Dear Colleagues,
I have been working on supporting the publish,
management and discovery of image content (such as
files with format of JPEG, PNG, GIF etc.) in an
ebXML RegRep.
I would like to discuss ideas and initial thoughts
on a extension profile specification with the
proposed title "ebXML RegRep Profile for Image
Resources".
During the course of this work I found that unlike
other profiles, the Image Profile requires a much
larger number of metadata attributes by which to
allow searching for image resources. These metadata
attributes are defined by specifications such as [
EXIF-2.2]
and [
IPTC-2008].
I also found that many of these attributes are
numeric and search needs to support finding matches
to numeric attributes such as imageWidth and
imageLength to be within a certain min/max range.
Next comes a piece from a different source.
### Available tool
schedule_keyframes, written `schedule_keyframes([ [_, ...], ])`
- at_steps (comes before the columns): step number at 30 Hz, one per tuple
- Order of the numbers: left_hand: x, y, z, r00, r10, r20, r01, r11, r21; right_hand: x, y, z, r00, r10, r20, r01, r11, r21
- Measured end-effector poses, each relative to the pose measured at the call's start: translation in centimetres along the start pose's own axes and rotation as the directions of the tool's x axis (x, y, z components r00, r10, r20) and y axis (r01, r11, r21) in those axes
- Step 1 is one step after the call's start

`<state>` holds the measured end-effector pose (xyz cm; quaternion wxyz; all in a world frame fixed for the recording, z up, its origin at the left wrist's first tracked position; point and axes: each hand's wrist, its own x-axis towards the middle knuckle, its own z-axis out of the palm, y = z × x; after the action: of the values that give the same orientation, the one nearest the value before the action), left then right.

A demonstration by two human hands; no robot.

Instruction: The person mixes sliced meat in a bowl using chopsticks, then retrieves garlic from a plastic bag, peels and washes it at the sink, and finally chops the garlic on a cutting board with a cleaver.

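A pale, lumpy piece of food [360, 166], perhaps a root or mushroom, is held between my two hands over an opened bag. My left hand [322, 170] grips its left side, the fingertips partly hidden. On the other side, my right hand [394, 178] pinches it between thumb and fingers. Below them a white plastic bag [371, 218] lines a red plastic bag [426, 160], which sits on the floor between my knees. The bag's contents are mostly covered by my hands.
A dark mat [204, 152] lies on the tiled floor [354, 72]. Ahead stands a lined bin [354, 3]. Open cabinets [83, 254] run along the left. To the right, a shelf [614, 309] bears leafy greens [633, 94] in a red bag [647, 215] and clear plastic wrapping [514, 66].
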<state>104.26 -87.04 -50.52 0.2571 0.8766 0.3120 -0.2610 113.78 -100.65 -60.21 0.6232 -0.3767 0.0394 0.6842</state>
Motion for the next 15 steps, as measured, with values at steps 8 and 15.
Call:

These unique differences made it rather unwieldy to
define a canonical parameterized query to discover
image resources by. There would be just too many
parameters in the traditional approach.
The existing
canonical
Adhoc Query would be the solution to this
problem. However, RegRep core does not define a
standard query language syntax that could allow
using the Adhoc Query in an interoperable manner
across registry implementations. One registry could
support SQL query while another could support XQUery
and the query schema could be quite different even
for the same query language.
This led me to consider the CQL [
SearchRetrievePt5]
as a implementation neutral query language syntax
for querying image profile data as well as any other
profile's data and core ebrim RegistryObject
metadata. The basic idea is to define a CQL context
set for each such profile. The context set defines a
set of indexes that can be used in searching data
for that context. For example, in Image Profile you
can have exif.imageWidth and exif.imageHeight
indexes that allow searching for images by their
pixels height and width. The index definition would
also specify how the index relates to
RegistryObjects for that type of data (e.g. images).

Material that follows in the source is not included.